# Measuring Acoustic Voice Quality Index (AVQI)


The Parselmouth `voice_analysis.ipynb` (link?) example illustrated how you can use Parselmouth to reproduce Praat's Voice Report in Python. Praat actually can compute other voice related measures: perhaps the most important one, the cepstral peak prominence. This useful feature is somewhat buried in Praat's GUI, but you can compute it easily using Parselmouth.

In this example, we follow the Praat script put together by Youri Maryn and David Weenink for their publication:

> Y. Maryn and D. Weenink, “Objective dysphonia measures in the program Praat: Smoothed cepstral peak prominence and acoustic voice quality index,Journal of Voice, vol. 29, no. 1, pp. 35–43, Jan. 2015, doi: 10.1016/j.jvoice.2014.06.015.

And compute cepstral peak prominence and acoustic voice quality index measures of our sample acoustic data.

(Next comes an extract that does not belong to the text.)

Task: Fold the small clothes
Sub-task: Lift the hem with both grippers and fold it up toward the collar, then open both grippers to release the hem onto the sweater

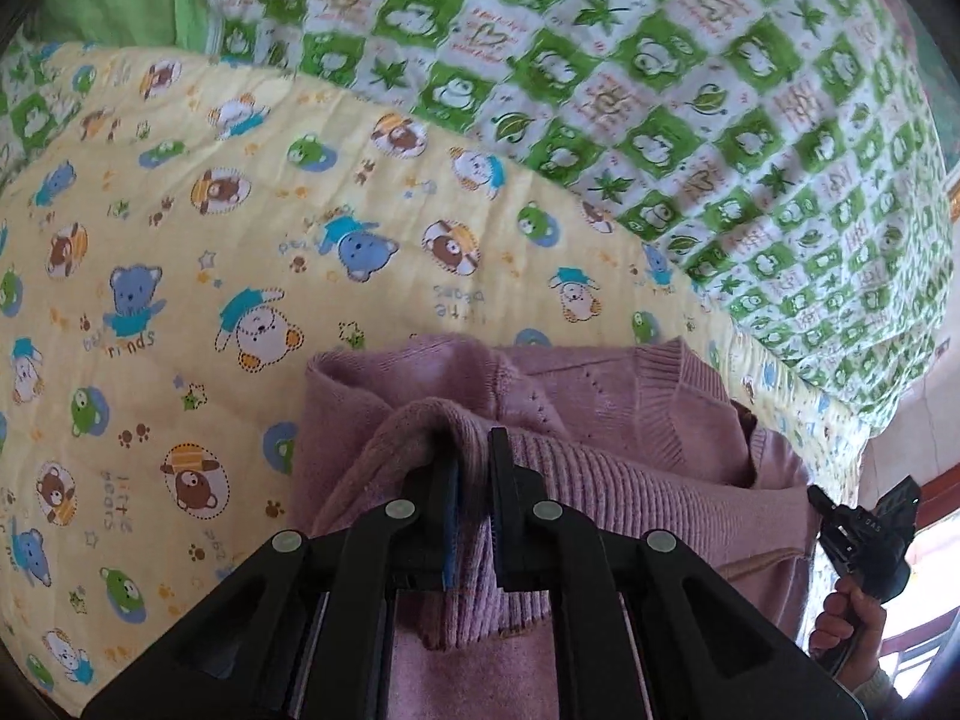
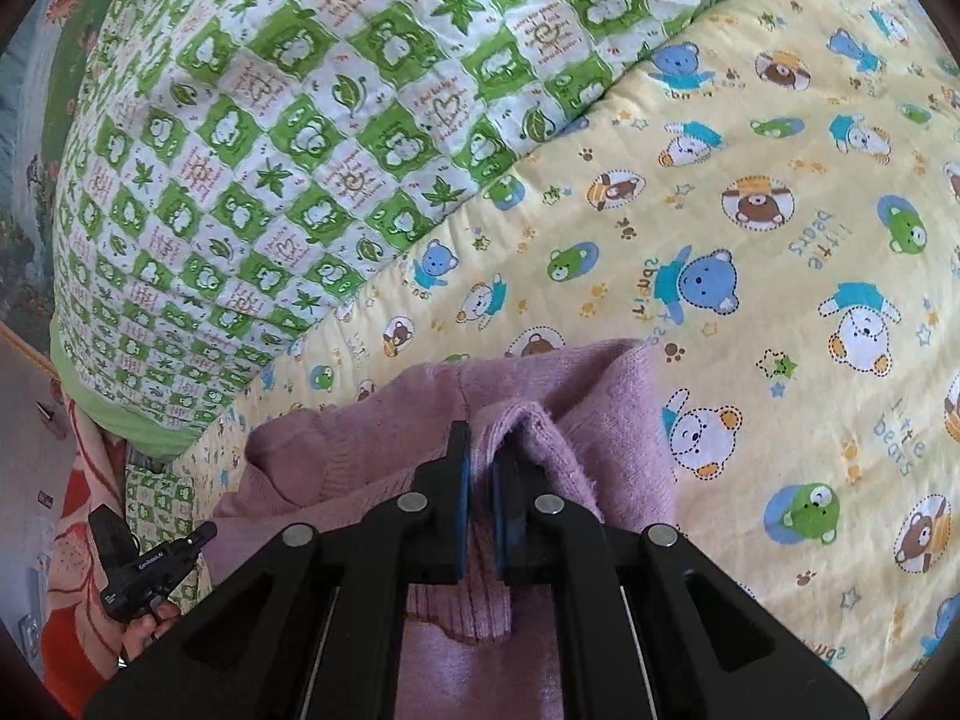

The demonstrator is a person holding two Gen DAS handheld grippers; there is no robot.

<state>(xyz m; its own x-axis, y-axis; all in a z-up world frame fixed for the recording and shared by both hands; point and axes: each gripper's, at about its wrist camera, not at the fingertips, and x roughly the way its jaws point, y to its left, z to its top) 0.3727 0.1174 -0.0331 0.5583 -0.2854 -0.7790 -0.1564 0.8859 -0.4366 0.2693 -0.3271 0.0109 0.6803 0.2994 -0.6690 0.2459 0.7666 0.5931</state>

## Step 0. Get necessary packages

We start out by importing parselmouth and other Python packages

In [None]:
import parselmouth

import numpy as np
import matplotlib.pyplot as plt

## Step 1. Read the acoustic data and remove unvoiced samples

Fist thing to do is to open and read in the audio file and then only use the voiced samples.

In [None]:
# Load acoustic data from the WAV file
wavfile = "docs/examples/audio/the_north_wind_and_the_sun.wav"
cv = parselmouth.Sound(wavfile)

# plot the original
plt.figure()
plt.plot(cv.xs(), cv.values.T)
plt.axvline(cv.xmin,ls=":",c="tab:red")
plt.axvline(cv.xmax,ls=":",c="tab:red")
plt.xlim((cv.xmin, cv.xmax))
plt.xlabel("time [s]")
plt.ylabel("amplitude")
plt.title("Original waveform")


def truncate_unvoiced(cv):

    # analyze pitch with Praat
    pitch = cv.to_pitch_cc(None,75,15,False, 0.03, 0.45, 0.01, 0.35, 0.14, 600) # To Pitch (cc)... 0 75 15 no 0.03 0.45 0.01 0.35 0.14 600
    f0 = pitch.selected_array['frequency'] # get the f0 estimates as an array
    fs = 1/cv.dt # sample rate

    # remove unvoiced samples (if unvoiced, f0 is 0)
    voiced = f0>0.0 # True if frame is voiced
    N = len(voiced)
    mask = np.ones(len(cv),dtype=bool) # true to keep the corresponding sound sample
    dt = pitch.dt # pitch frame time offset
    i0 = next((j for j in range(N) if not voiced[j]),N) if voiced[0] else 0
    while i0<N: # i0 initialized to the beginning of the first unvoiced segment 
        n0 = int(i0*dt*fs)

        # find the end of unvoiced segment
        i = next((j for j in range(i0+1,N) if voiced[j]),N)
        if i<N:
            n = int(i*dt*fs)
            mask[n0:n] = False
            i0 = next((j for j in range(i+1,N) if not voiced[j]),N)
        else: # last segment
            mask[n0:] = False
            i0 = i

    # return the new sound object
    return parselmouth.Sound(cv.values[:,mask],fs)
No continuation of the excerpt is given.